Legislative Roundup

Dec 09, 2019
Executive Director Brad Chalfant provides an update on legislation that affects the Deschutes Land Trust.

By Brad Chalfant

Land conservation isn’t just a dialogue between a land trust and a landowner--it often depends upon finding the right incentives and funding as well. To that end, the Deschutes Land Trust works with the Coalition of Oregon Land Trusts (COLT) to encourage Oregon’s legislature and Congress to provide funding to help private landowners conserve their land. Two upcoming opportunities look promising.

The first is the permanent reauthorization of the federal Land & Water Conservation Fund (LWCF), which is derived from off-shore mineral leases. LWCF has been a federal funding mainstay on multiple levels for land conservation. It includes the Forest Legacy Program, which is key to the eventual protection of Central Oregon’s Skyline Forest. Unfortunately, LWCF has always suffered from under-appropriation by Congress, and this past fall, LWCF was allowed to lapse and sunset. However, legislation permanently reauthorizing LWCF was passed with bi-partisan support this fall in the House of Representatives and late last month the Senate Energy and Natural Resources Committee voted to advance a bi-partisan LWCF full funding bill to the full Senate. We have realistic hopes that we can finally get LWCF over the finish line, though small items like passing a federal budget/possible shutdown and impeachment could scramble everything. In the meantime, we applaud Oregon’s Congressional delegation for their strong support of LWCF, and in particular, the leadership of Oregon Senators Wyden and Merkley, as the bill moves to the full Senate.
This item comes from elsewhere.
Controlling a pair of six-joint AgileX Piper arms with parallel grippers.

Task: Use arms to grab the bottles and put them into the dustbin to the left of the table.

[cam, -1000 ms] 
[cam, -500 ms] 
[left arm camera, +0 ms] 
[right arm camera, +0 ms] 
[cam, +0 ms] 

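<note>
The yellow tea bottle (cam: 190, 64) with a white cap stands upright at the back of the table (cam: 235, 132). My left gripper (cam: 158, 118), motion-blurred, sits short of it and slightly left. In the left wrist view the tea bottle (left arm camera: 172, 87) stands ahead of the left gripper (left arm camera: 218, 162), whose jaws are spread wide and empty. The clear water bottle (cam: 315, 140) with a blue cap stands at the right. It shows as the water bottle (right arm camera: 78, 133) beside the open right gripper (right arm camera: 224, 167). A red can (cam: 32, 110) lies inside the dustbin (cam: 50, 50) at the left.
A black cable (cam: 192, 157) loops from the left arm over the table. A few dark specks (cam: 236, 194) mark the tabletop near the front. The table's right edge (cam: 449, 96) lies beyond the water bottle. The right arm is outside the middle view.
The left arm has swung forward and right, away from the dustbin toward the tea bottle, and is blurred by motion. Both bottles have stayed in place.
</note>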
Meanwhile, back in Oregon, a broad coalition of land trusts, soil & water conservation districts, and agricultural groups have been working diligently to encourage funding for the Oregon Agricultural Heritage Fund (OAHP). OAHP is a state program enacted in 2017 that would provide funds to leverage available federal funding to protect working farms and ranches. Unfortunately, the legislature failed to actually fund this new program in subsequent years, meaning that Oregon has failed to capture and leverage available federal funds to protect farms and ranches (to the benefit of our neighboring states). This means the Deschutes Land Trust and other Oregon land trusts continue to struggle to find non-federal funds to match federal dollars and permanently protect important agricultural lands. For the Deschutes Land Trust, that means moving at a snail’s pace, rather than accelerating our efforts to protect large ranches on the upper Crooked River, which provide critically important big game winter range and migration corridors.

Fortunately, we seem to be hearing positive responses from Oregon legislators from both sides of the political aisle, particularly since this is a key opportunity for Salem to invest in rural Oregon, protecting both agriculture and the open space that wildlife needs to survive. We’d like to say a special thanks to Representatives Brian Clem (D-Salem) and Cheri Helt (R-Bend) for their expressions of support for OAHP when the Deschutes Land Trust reached out to them.